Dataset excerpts
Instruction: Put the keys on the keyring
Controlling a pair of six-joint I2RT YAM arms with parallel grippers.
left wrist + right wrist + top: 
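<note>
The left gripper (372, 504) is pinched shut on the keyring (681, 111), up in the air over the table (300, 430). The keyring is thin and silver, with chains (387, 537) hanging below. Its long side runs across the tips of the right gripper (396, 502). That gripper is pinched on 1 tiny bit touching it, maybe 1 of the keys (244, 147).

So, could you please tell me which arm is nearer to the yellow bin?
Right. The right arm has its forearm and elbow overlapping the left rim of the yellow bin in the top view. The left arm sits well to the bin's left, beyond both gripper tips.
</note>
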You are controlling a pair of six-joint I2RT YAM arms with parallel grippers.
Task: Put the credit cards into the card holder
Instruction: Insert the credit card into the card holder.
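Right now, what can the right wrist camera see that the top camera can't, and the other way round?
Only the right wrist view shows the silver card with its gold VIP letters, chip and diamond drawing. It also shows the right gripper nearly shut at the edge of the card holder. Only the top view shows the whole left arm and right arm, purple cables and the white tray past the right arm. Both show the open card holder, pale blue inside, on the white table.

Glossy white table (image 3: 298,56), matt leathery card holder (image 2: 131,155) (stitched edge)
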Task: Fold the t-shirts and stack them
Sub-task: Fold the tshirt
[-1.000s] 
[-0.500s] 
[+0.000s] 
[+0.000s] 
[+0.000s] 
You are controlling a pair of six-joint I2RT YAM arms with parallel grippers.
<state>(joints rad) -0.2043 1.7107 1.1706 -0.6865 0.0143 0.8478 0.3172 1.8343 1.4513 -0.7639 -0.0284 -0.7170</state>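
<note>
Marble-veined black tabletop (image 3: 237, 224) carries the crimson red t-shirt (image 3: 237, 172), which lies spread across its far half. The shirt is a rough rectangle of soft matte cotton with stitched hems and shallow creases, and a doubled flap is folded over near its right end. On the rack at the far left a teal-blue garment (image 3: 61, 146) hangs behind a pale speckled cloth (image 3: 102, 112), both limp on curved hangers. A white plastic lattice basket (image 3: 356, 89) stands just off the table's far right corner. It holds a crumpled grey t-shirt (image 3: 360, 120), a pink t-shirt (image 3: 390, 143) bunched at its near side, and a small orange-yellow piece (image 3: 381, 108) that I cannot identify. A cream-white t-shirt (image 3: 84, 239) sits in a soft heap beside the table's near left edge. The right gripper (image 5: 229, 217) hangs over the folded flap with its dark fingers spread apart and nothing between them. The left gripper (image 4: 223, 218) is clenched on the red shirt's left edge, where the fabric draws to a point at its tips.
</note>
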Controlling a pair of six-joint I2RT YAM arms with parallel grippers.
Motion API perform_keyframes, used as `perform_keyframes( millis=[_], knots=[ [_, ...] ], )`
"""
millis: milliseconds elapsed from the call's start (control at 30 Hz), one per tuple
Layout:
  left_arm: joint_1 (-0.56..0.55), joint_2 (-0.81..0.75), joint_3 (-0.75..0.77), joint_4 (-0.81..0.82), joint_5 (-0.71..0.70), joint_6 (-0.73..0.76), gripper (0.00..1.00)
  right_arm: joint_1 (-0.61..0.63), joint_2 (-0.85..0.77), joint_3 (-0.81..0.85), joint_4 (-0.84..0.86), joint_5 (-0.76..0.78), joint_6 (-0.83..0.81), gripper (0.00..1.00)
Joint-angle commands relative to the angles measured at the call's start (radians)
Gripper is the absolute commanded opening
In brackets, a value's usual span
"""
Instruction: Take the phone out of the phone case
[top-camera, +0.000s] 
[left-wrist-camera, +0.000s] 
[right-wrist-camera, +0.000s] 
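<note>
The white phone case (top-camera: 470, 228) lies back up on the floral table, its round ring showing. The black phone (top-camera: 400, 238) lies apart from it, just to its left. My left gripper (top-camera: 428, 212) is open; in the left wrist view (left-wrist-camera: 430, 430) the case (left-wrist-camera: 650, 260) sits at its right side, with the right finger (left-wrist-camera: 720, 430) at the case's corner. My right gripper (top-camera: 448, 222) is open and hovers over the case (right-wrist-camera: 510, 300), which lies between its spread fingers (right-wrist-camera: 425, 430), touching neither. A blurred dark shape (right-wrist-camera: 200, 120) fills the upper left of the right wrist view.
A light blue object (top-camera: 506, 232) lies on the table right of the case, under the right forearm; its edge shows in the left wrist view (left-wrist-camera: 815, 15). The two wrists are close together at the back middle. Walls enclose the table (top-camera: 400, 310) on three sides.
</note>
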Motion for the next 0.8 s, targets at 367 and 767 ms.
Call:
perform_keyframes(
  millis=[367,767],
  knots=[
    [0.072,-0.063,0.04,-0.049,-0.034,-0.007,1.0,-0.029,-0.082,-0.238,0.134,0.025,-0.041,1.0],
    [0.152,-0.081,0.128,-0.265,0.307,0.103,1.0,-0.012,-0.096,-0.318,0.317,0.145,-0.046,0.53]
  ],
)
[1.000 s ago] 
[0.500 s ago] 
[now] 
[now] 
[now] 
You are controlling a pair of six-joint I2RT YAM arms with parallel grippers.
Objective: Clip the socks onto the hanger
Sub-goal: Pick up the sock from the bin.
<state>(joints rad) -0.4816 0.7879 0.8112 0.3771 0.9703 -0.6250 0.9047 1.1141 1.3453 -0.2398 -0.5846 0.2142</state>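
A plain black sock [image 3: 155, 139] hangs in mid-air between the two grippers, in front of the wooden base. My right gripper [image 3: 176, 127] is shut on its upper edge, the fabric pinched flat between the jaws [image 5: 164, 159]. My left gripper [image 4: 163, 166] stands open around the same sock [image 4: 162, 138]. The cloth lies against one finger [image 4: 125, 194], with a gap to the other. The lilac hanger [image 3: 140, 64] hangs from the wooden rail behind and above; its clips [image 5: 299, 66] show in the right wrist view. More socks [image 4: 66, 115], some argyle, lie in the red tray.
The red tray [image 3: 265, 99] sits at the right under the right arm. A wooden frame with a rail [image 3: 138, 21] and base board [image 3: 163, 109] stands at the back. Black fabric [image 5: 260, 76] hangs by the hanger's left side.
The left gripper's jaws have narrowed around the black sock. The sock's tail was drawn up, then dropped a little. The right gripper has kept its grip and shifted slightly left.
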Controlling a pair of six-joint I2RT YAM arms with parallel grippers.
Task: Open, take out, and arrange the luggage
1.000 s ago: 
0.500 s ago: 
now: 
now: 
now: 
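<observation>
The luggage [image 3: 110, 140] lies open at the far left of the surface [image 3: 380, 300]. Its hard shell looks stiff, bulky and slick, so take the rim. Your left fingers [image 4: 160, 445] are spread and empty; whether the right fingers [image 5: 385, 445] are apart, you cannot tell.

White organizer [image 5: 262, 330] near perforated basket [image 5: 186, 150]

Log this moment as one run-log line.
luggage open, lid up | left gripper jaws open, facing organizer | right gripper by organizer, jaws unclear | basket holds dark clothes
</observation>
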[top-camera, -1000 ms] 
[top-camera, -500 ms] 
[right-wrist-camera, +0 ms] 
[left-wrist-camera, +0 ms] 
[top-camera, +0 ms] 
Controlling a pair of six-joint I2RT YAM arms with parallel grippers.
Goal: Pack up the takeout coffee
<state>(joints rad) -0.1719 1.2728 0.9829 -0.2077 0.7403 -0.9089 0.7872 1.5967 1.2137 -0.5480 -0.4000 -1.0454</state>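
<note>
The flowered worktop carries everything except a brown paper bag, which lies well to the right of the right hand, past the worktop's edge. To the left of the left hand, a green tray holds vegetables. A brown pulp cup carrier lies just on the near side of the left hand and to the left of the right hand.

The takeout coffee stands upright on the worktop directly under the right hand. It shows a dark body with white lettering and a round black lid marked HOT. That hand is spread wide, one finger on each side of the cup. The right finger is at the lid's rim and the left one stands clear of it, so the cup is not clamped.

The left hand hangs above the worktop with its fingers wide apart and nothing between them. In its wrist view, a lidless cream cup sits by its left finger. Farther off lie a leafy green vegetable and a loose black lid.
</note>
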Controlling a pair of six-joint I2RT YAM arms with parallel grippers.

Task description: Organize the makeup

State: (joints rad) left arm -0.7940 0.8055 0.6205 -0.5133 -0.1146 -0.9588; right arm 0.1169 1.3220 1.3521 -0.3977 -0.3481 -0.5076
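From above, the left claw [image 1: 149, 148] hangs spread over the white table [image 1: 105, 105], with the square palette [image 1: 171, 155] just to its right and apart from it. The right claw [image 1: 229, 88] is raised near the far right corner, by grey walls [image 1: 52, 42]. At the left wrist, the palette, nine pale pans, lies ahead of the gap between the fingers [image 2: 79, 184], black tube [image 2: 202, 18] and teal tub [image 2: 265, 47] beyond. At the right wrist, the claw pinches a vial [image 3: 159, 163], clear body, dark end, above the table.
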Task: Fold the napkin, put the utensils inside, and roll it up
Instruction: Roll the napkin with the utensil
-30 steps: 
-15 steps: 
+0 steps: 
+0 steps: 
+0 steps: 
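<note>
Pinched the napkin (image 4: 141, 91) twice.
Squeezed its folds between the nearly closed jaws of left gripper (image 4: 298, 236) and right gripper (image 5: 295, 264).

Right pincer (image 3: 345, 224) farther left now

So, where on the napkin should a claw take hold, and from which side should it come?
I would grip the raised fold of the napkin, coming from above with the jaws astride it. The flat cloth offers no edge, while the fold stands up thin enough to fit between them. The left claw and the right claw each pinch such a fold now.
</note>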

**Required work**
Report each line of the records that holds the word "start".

**Solution for this problem**
millis: milliseconds elapsed from the call's start (control at 30 Hz), one per tuple
Joint-angle commands relative to the angles measured at the call's start (radians)

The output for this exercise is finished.